Requirement: In the entries below, find the line with "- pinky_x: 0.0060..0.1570" and the line with "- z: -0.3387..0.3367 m". Reproduce those two lines and every line between them exactly, and nothing more.

[Stored records]
[Start of section]

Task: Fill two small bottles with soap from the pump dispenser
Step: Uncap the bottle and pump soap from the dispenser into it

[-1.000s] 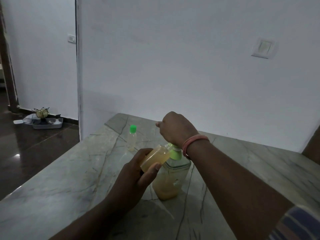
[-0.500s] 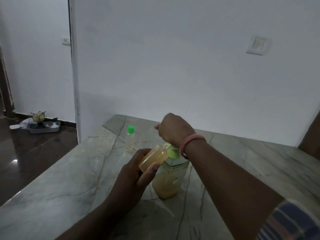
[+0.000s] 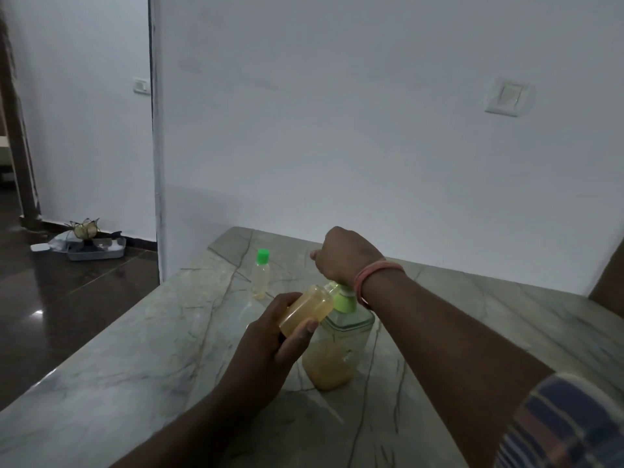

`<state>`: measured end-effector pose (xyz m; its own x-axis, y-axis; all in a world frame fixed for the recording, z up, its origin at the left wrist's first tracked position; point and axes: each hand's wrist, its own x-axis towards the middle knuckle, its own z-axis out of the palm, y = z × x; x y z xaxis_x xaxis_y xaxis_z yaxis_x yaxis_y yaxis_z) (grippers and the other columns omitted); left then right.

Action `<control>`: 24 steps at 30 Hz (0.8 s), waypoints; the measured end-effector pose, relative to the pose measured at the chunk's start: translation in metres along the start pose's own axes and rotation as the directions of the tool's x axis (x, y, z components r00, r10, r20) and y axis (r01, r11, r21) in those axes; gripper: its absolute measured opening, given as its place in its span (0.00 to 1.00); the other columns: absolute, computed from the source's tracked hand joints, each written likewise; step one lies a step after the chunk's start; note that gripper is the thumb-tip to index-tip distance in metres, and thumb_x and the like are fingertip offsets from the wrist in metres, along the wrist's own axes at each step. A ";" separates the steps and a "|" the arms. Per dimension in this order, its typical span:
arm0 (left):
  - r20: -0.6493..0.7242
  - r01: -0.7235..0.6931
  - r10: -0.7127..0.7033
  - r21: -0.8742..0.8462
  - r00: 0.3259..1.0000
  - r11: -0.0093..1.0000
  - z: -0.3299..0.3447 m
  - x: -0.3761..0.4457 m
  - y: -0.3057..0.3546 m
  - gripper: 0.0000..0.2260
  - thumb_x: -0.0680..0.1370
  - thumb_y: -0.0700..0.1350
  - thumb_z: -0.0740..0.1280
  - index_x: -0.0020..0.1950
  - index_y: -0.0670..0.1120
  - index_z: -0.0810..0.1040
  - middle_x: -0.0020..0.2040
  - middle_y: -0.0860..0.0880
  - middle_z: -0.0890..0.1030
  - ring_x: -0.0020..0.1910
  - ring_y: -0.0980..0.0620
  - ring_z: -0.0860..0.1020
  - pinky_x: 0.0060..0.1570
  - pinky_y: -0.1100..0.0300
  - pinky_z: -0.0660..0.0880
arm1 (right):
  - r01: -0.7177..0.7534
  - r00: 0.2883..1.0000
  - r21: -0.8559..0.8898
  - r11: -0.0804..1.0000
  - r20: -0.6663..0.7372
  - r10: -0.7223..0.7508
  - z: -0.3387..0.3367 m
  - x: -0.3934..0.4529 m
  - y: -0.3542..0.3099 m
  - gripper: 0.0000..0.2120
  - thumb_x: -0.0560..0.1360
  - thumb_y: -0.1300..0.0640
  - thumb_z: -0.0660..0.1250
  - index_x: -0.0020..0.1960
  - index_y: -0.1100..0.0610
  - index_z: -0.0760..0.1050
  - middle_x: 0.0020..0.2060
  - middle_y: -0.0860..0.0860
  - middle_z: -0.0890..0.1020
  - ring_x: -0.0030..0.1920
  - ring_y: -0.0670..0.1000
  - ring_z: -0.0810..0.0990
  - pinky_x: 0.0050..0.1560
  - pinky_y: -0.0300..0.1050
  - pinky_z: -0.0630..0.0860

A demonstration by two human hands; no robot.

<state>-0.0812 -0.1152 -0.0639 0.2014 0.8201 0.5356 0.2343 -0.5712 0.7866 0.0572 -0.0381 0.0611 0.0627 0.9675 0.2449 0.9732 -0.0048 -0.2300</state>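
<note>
Head view, the only one: the left hand (image 3: 266, 336) has its fingers (image 3: 295, 336) wrapped around a small bottle (image 3: 305, 310) of amber soap, tilted so that its mouth meets the green spout of the pump dispenser (image 3: 337, 346). The right hand (image 3: 344, 256) sits fisted on top of the pump head, fingers curled shut over it (the head itself is mostly hidden beneath the hand and wrist). The dispenser stands upright on the marble desk (image 3: 135, 349), soap filling roughly its lower half. Handling, as judged: the small bottle looks like thin, light plastic, likely to flex if squeezed and slick if soap runs down its side, so mid-body between thumb and fingers is the sensible hold, as it is held here. The dispenser looks heavier and stiff-walled; pressing straight down on the head should keep it from tipping. Count: two small bottles, one in hand and appearing nearly full, one capped bottle (image 3: 261, 276) with a green cap standing farther back on the desk, near the dispenser but apart from it, with only a little pale liquid at the bottom; one pump dispenser; two hands.
</note>
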 end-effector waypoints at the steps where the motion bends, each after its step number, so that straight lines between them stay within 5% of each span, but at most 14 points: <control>1: -0.007 0.005 -0.005 -0.003 1.000 1.000 0.000 -0.001 0.000 0.16 0.77 0.60 0.62 0.63 0.58 0.70 0.43 0.58 0.80 0.40 0.63 0.79 0.34 0.69 0.75 | 0.018 1.000 -0.006 1.000 -0.013 -0.018 -0.001 0.001 -0.002 0.15 0.76 0.48 0.64 0.34 0.53 0.68 0.31 0.50 0.72 0.40 0.55 0.77 0.43 0.45 0.74; 6: 0.002 -0.010 0.010 -0.016 1.000 1.000 0.000 0.000 -0.003 0.17 0.78 0.59 0.63 0.64 0.55 0.71 0.46 0.63 0.79 0.41 0.60 0.80 0.34 0.68 0.75 | -0.006 1.000 0.075 0.997 -0.009 0.006 0.005 0.003 0.003 0.15 0.77 0.50 0.60 0.51 0.59 0.79 0.40 0.55 0.80 0.45 0.58 0.81 0.44 0.49 0.77; 11: 0.003 -0.009 0.009 -0.007 1.000 1.000 -0.001 -0.001 -0.003 0.16 0.77 0.60 0.62 0.63 0.58 0.70 0.46 0.66 0.79 0.40 0.61 0.80 0.34 0.68 0.75 | -0.009 1.000 0.088 0.996 -0.022 0.010 0.001 0.001 0.000 0.13 0.76 0.51 0.66 0.35 0.55 0.71 0.37 0.55 0.79 0.44 0.58 0.80 0.47 0.47 0.78; 16: -0.004 0.003 -0.003 -0.012 1.000 1.000 0.001 0.001 -0.006 0.16 0.77 0.62 0.62 0.63 0.61 0.69 0.44 0.61 0.79 0.42 0.63 0.80 0.35 0.69 0.75 | 0.007 0.999 0.083 0.997 -0.037 -0.004 0.004 0.007 0.001 0.10 0.75 0.52 0.66 0.39 0.57 0.75 0.34 0.53 0.77 0.43 0.57 0.80 0.41 0.46 0.75; 19: -0.003 -0.011 0.011 -0.005 1.000 1.000 0.001 0.002 -0.007 0.13 0.77 0.61 0.61 0.60 0.62 0.69 0.46 0.64 0.79 0.43 0.62 0.80 0.35 0.69 0.75 | -0.007 0.999 0.090 0.996 -0.050 0.011 0.006 0.006 0.004 0.14 0.75 0.52 0.66 0.34 0.56 0.69 0.32 0.52 0.75 0.42 0.57 0.79 0.41 0.44 0.73; 24: -0.017 -0.004 0.003 -0.010 1.000 1.000 0.001 0.000 -0.002 0.14 0.76 0.60 0.62 0.60 0.62 0.69 0.45 0.57 0.80 0.42 0.63 0.80 0.34 0.70 0.75 | 0.043 0.999 0.054 0.998 -0.011 -0.042 0.001 0.007 0.000 0.13 0.76 0.50 0.65 0.37 0.56 0.72 0.37 0.54 0.79 0.42 0.56 0.80 0.44 0.47 0.78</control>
<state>-0.0805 -0.1136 -0.0657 0.1860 0.8186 0.5434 0.2237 -0.5738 0.7878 0.0571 -0.0311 0.0623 0.0240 0.9640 0.2648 0.9615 0.0502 -0.2701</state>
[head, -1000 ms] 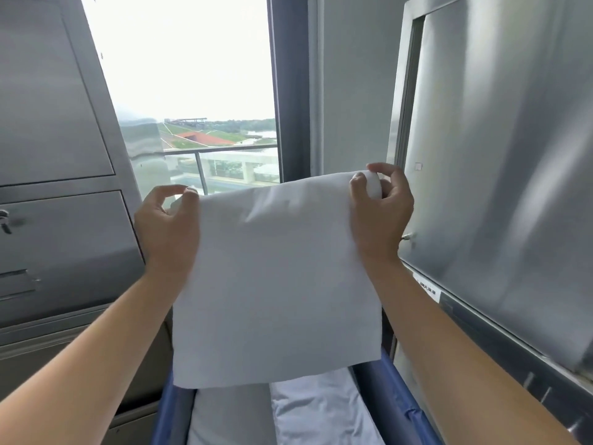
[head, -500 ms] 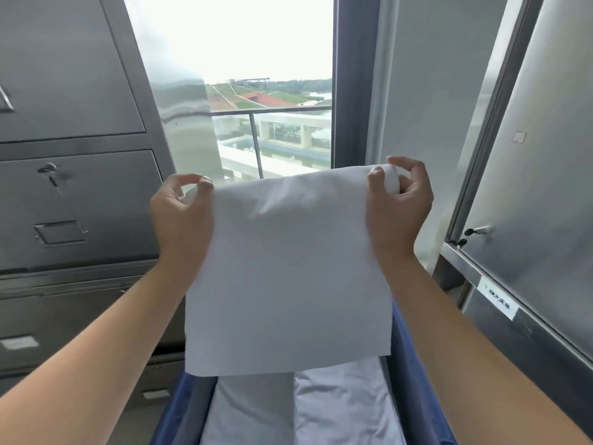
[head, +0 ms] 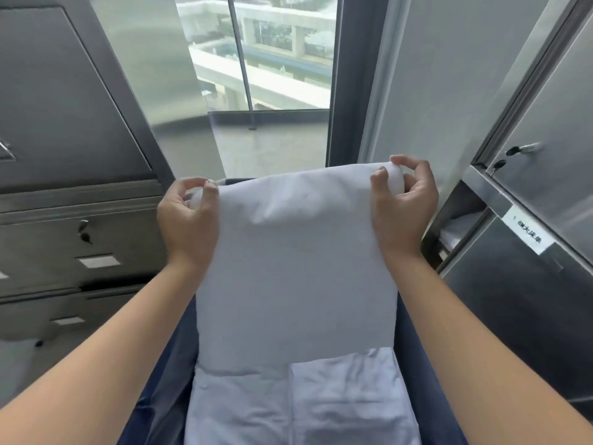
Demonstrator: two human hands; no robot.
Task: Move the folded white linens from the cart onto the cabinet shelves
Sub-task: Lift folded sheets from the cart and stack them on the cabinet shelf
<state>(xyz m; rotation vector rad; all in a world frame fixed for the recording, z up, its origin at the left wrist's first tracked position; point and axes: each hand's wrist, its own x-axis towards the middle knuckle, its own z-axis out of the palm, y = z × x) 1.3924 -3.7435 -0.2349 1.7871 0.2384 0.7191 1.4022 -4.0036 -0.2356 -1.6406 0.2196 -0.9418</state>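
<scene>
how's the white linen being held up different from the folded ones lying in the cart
The held linen hangs upright, while the folded linens lie flat in the blue cart. The left hand and right hand pinch the held linen's top corners; nothing touches the folded linens. The held linen shows one broad, smooth face; the folded linens lie side by side with a seam between them and look more wrinkled. Both are plain white fabric.

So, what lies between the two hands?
In the head view, only the white linen spans between left hand and right hand, which pinch its top corners.
</scene>
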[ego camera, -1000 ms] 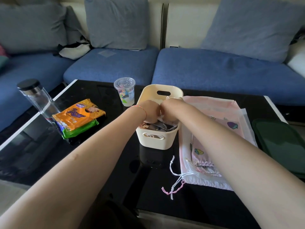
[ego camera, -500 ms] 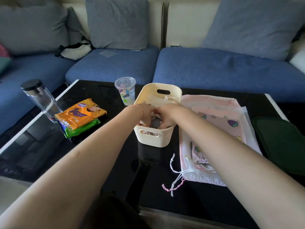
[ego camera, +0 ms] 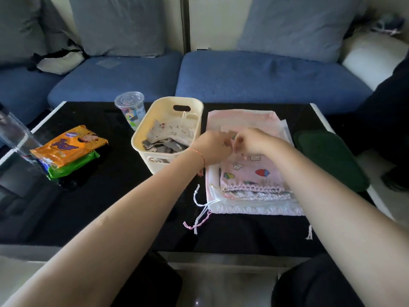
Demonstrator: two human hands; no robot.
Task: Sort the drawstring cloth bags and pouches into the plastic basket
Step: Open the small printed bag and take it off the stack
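1 basket [ego camera: 141, 144]; 1 lidded cup [ego camera: 130, 107]; 1 bottle [ego camera: 13, 134]; 2 snack packs [ego camera: 68, 147]; 2 hands; 1 green mat [ego camera: 327, 158]; 1 stack of pink bags [ego camera: 250, 171], number unclear.

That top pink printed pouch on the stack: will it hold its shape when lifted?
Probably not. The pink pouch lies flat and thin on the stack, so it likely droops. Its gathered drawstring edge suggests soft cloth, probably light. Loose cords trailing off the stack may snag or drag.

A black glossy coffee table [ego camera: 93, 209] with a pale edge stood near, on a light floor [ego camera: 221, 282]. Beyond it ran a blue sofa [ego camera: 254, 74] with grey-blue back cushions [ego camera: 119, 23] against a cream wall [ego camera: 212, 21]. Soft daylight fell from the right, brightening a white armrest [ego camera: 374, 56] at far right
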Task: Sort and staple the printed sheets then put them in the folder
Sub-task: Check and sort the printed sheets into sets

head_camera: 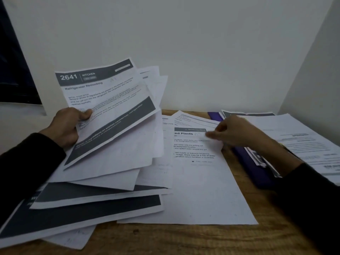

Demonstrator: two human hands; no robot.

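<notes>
left grip point(64, 126) pinching fanned sheets point(110, 111) for sorting; right grip point(230, 132), blurred and unclear, over the "plants" page point(193, 181) beside them.

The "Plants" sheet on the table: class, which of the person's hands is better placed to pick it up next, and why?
Right. The right hand is already over the "Plants" sheet, seemingly holding nothing, though blurred. The left hand grips the fanned "Refrigerator Restocking" stack.

Held sheet point(106, 100) reads "2641 KITCHEN, Refrigerator Restocking"; table sheet point(195, 162), "Plants".
</notes>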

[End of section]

Solution to this task:
  - pinky_x: 0.0060..0.1570
  - pinky_y: -0.1100..0.0300
  - pinky_z: -0.0660..0.0880
arm1 (right):
  - r01: -0.7177..0.7534
  - r00: 0.2883..1.0000
  - r21: -0.8559..0.8898
  - r11: -0.0804..1.0000
  - r20: -0.6663..0.7372
  - r10: -0.7223..0.7508
  - z: -0.3387..0.3367 m

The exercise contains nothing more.